Labels: Cliques and Stereotypes

Labels

Why do we rely so heavily on labels as a society? Do they provide a positive or negative influence? What’s more important between the inferred meaning or actuality? I want to dig into this a bit today before we get back to video game entries.

Labelled Grouping

You’ll see this is pretty common among most people. The grouping of people who are all sort of similar. Jocks with jocks, musicians with musicians, preps with preps, etc. We naturally gravitate towards those who share common interest so we have plenty to talk about without too much effort in breaking the ice. This also helps us to sharpen our skills or knowledge of that particular facet of who we are.

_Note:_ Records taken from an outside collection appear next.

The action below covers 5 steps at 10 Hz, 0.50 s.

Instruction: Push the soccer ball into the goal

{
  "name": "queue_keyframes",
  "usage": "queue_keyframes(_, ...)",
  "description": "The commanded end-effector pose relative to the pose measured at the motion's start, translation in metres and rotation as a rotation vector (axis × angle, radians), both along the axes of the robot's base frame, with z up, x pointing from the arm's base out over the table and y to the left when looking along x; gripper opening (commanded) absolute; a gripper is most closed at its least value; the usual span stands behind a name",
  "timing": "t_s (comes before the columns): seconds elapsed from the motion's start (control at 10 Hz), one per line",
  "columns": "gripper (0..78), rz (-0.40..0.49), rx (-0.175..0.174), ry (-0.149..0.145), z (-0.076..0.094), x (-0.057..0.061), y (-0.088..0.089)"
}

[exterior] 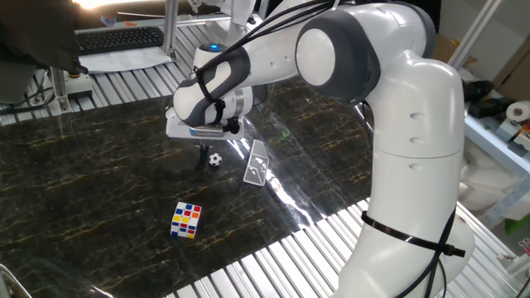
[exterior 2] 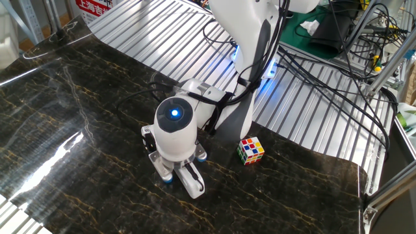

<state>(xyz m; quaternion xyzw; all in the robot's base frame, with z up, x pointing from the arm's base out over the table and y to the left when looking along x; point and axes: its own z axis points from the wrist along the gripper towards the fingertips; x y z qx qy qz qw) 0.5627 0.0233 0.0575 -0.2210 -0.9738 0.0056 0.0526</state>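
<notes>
- Soccer ball (exterior: 214, 159): I judge it light, hard, free-rolling on the slick desk (exterior: 99, 190); for nudging, not gripping.
- Goal (exterior: 257, 163): flimsy, near the ball.
- Jaws: I cannot tell their state.

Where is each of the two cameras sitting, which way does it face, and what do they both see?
One fixed view: beside the robot's base, looking across the dark table toward the keyboard desk; shows the white arm, the gripper, the soccer ball, the goal and the puzzle cube.
The other fixed view: higher, across the table, looking back toward the base; shows the wrist from above and the gripper; ball and goal are hidden.
Shared: the arm, the table and the puzzle cube.
</notes>
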Motion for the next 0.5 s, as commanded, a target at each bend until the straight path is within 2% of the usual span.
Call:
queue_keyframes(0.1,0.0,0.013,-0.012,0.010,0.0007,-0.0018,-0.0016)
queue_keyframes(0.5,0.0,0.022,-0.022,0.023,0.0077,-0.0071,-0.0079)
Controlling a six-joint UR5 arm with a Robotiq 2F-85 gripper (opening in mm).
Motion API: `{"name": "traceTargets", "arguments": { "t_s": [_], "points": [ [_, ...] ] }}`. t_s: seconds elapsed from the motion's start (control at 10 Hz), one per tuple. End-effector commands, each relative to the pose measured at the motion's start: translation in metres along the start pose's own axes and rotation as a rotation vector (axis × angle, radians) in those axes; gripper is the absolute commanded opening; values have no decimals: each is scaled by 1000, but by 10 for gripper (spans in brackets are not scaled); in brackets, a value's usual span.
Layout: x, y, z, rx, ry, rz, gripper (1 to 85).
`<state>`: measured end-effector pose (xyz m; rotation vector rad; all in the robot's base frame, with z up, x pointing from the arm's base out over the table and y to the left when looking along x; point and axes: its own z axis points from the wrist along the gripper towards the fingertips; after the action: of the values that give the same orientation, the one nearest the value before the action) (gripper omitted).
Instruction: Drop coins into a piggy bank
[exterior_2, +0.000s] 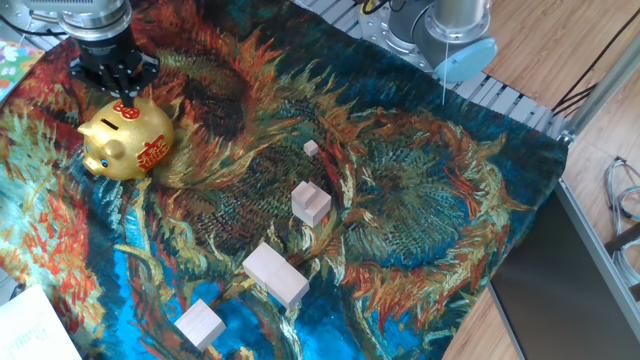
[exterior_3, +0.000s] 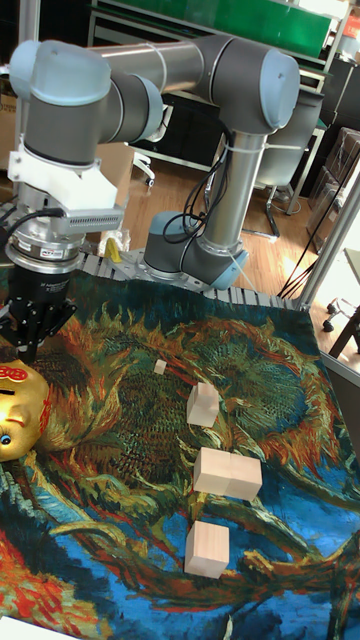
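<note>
The gold piggy bank (exterior_2: 127, 142) with red markings stands at the far left of the sunflower cloth; in the tall fixed view the piggy bank (exterior_3: 18, 410) is cut off by the left edge. My gripper (exterior_2: 123, 98) hangs right over its back, pointing straight down, with the fingertips drawn together just above the red mark on top. In the tall fixed view the gripper (exterior_3: 27, 346) also narrows to a point above the bank. No coins show anywhere, neither between the fingers nor on the cloth.
Several pale wooden blocks lie mid-cloth: a tiny one (exterior_2: 311, 148), a medium one (exterior_2: 311, 203), a large one (exterior_2: 275, 275) and another (exterior_2: 200, 324) near the front. The arm's base (exterior_2: 455, 30) stands at the back. White paper (exterior_2: 35, 330) lies front left.
</note>
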<state>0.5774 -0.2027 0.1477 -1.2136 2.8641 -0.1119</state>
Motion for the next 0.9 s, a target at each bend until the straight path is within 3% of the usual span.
{"name": "traceTargets", "arguments": {
  "t_s": [0.0, 0.2, 0.6, 0.8],
  "points": [
    [-7, -2, 0, -3, -23, -51, 13],
    [-13, -25, 0, 23, -9, -159, 13],
    [-10, -26, -1, 39, 19, -107, 13],
    [-14, -24, -1, 32, 3, -132, 13]
  ]
}}
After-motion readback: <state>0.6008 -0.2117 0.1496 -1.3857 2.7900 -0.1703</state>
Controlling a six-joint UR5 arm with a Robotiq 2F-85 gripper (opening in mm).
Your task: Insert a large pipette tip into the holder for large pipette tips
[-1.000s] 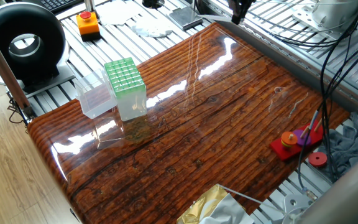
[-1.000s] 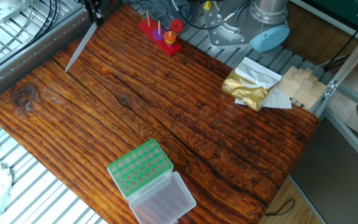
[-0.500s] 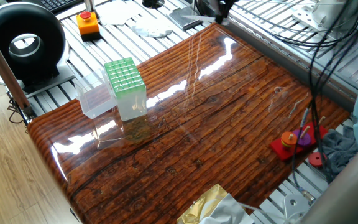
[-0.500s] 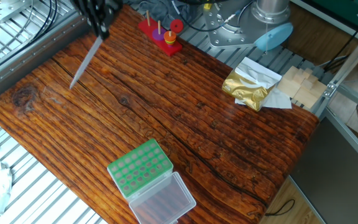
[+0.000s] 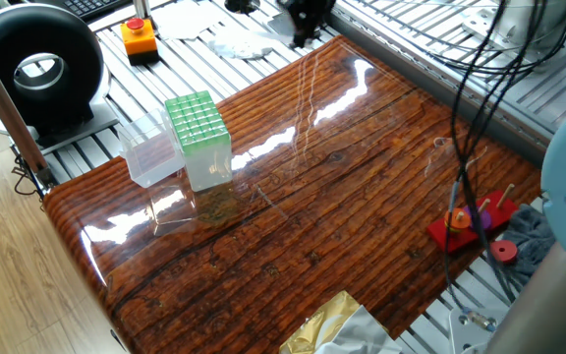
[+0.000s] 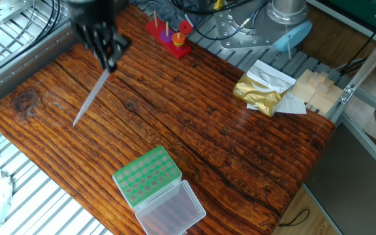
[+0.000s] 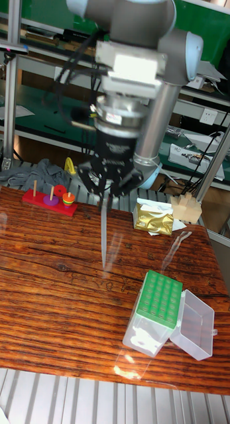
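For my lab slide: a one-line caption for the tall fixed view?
UR5 gripper holds a large pipette tip point-down above the wooden table, the green-topped holder open nearby.

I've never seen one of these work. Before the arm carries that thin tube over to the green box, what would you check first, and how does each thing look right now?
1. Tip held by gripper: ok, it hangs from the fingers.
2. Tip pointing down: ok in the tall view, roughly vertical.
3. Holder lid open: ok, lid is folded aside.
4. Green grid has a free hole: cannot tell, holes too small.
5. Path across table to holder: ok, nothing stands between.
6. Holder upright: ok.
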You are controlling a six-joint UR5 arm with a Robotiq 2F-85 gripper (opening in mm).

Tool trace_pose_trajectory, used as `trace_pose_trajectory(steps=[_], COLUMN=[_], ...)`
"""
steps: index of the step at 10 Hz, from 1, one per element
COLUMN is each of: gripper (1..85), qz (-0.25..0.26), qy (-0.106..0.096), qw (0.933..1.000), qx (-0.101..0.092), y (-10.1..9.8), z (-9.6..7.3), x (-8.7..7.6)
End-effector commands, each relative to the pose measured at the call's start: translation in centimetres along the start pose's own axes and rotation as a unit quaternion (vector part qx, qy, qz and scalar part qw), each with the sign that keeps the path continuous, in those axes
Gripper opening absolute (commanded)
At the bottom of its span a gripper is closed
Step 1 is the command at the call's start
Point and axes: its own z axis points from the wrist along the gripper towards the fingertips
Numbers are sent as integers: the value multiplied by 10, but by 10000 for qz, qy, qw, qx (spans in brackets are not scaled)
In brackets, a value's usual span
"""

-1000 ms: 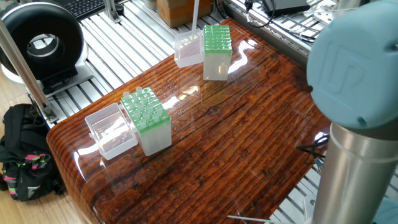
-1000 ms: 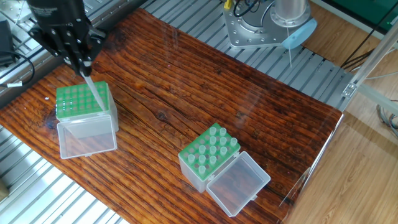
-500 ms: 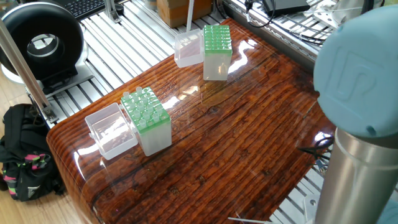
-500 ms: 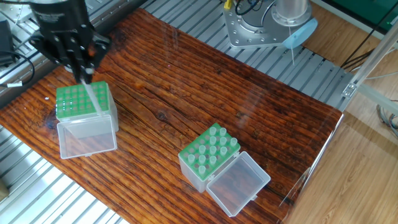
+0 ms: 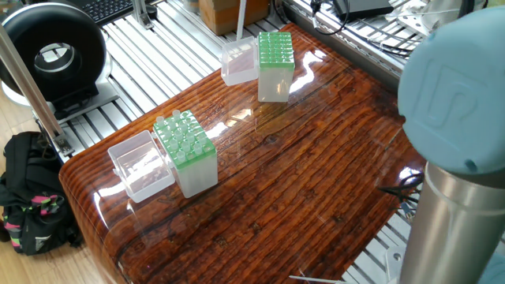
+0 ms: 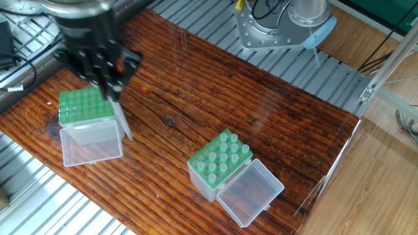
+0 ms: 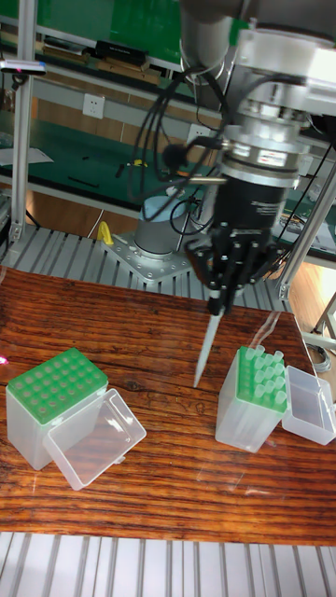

Sure, you probably have friends who are across multiple groups–and they might all hang out with one another. But are you really going to be able to relate to someone’s super niche question about a topic you’re unfamiliar with? You won’t–and that’s okay. I think it’s important to understand the strength of labels in this case. Sure you might totally support that person, and that might be just what they need–but they also need to have support from those who are more like them too.

On Cliques

“Clique” has such a negative connotation that when I wrote about it before in a positive light I single-handedly destroyed an entire Free Company. Or something like that. Let’s examine the definition. A clique is a small group of people, with shared interests or other features in common, who spend time together and do not readily allow others to join them. The latter part of not readily allowing others to join may have some flex room. For instance, if someone comes highly recommended from another inside the circle then they’re more able to fit in.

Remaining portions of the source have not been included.